Amazon has been a busy bee. Last quarter alone, it widened international distribution for Kindles, announced plans for five new distribution centers, extended Amazon Prime into Canada, introduced Amazon Coins, acquired GoodReads, and unveiled 14 pilots for original shows. (I recommend the Onion News Empire.)

But back to the numbers, where not everything was hunky-dory. Paid unit growth was the slowest in almost four years -- a soft economy outside the U.S. didn't help -- and second-quarter sales guidance was a bit below Wall Street's expectations. To Amazon's credit, eBay's first quarter also came in unexpectedly light, which has me thinking that Amazon's cooldown is as much about macro trends as it is about Amazon itself. And with unit growth of 30% -- double the broader online economy and almost triple eBay's -- it's safe to say that there's plenty more growth ahead.

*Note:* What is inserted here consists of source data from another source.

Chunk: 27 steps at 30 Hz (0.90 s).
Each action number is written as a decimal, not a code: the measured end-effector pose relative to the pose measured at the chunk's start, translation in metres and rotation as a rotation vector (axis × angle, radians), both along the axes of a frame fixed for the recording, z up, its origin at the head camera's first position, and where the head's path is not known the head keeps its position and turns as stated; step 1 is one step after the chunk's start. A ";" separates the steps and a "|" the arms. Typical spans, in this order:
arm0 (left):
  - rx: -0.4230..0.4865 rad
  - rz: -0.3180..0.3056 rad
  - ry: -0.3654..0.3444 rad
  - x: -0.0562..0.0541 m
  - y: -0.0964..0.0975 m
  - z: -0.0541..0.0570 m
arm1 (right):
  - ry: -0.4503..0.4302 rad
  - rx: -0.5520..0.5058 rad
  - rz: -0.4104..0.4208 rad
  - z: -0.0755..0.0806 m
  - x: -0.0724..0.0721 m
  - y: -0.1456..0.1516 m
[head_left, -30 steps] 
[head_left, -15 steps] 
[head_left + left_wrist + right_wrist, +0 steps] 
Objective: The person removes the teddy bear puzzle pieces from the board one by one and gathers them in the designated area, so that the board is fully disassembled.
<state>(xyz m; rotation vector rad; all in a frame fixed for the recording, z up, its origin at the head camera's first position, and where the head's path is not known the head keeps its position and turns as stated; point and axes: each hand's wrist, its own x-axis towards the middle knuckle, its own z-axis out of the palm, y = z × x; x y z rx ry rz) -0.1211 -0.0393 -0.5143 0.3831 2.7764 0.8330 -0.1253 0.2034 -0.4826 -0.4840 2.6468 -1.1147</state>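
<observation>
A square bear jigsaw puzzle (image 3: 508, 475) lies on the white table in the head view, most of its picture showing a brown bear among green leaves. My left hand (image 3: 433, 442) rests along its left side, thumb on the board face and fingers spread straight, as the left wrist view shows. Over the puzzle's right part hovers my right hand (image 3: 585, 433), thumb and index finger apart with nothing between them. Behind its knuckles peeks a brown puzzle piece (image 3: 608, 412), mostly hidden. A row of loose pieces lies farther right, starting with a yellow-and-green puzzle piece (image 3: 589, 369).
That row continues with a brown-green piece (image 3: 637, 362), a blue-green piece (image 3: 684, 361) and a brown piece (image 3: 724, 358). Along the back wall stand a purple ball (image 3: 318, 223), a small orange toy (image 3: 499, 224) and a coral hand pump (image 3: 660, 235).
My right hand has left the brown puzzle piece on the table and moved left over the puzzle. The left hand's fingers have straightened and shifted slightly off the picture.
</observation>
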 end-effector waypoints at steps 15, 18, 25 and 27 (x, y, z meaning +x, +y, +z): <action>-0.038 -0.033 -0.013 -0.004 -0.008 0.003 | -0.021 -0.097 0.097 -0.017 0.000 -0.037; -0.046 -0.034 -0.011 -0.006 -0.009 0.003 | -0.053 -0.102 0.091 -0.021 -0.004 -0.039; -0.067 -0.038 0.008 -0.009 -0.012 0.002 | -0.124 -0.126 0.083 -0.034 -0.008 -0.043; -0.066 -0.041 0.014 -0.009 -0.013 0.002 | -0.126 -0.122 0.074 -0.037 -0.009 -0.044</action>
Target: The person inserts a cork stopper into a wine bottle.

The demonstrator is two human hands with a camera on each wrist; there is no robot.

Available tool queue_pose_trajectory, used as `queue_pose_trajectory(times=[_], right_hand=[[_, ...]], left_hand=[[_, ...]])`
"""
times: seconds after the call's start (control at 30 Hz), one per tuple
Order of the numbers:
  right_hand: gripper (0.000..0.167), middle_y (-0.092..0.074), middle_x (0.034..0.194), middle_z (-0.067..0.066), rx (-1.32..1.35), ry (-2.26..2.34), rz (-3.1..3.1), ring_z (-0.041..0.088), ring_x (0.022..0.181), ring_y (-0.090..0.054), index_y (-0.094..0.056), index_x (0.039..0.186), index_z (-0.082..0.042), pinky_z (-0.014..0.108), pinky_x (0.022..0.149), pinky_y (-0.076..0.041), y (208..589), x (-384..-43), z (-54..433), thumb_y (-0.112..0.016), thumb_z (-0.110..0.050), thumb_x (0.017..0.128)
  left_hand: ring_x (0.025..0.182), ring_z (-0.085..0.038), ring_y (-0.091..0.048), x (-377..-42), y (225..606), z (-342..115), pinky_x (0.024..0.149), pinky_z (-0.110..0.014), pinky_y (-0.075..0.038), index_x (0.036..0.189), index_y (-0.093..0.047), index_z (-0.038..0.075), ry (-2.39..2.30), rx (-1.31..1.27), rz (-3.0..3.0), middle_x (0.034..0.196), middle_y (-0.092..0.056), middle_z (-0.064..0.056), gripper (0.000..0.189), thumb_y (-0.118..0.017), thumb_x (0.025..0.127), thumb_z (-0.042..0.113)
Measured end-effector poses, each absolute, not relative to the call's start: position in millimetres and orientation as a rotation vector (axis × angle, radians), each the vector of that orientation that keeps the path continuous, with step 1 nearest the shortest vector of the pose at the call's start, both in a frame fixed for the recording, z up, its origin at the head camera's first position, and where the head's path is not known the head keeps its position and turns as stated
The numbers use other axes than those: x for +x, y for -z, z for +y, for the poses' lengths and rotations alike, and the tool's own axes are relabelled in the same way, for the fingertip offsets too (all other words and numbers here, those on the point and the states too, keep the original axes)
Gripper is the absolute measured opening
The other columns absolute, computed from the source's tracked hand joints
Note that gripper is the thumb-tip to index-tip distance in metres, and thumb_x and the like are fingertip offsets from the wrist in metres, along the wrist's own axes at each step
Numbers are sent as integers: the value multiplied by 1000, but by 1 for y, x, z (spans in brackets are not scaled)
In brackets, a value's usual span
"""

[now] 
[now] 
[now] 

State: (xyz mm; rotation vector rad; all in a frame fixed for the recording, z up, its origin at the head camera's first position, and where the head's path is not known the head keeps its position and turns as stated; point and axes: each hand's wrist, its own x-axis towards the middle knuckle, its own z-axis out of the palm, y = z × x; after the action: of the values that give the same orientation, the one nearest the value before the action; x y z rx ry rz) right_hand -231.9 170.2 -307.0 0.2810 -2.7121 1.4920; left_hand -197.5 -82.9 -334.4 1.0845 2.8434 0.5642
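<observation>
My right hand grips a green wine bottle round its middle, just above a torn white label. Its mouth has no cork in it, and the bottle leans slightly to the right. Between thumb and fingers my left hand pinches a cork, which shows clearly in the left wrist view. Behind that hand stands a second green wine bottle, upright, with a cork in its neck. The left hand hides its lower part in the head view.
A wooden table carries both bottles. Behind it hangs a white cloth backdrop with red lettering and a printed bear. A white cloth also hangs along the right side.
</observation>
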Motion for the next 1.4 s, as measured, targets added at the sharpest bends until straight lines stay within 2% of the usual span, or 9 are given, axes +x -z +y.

Profit remains elusive, as usual, as Amazon heavily invests in new distribution centers, marketing, and content. But I'm 100% supportive of these investments because they're enhancing Amazon's self-perpetuating competitive advantages. I am increasing my intrinsic value estimate a bit to $330 from $315 and my buy-below price to $270 from $260. 

Joe Magyer owns shares of Amazon.com and eBay. The Motley Fool recommends and owns shares of Amazon.com and eBay. Try any of our Foolish newsletter services free for 30 days. We Fools may not all hold the same opinions, but we all believe that considering a diverse range of insights makes us better investors. The Motley Fool has a disclosure policy.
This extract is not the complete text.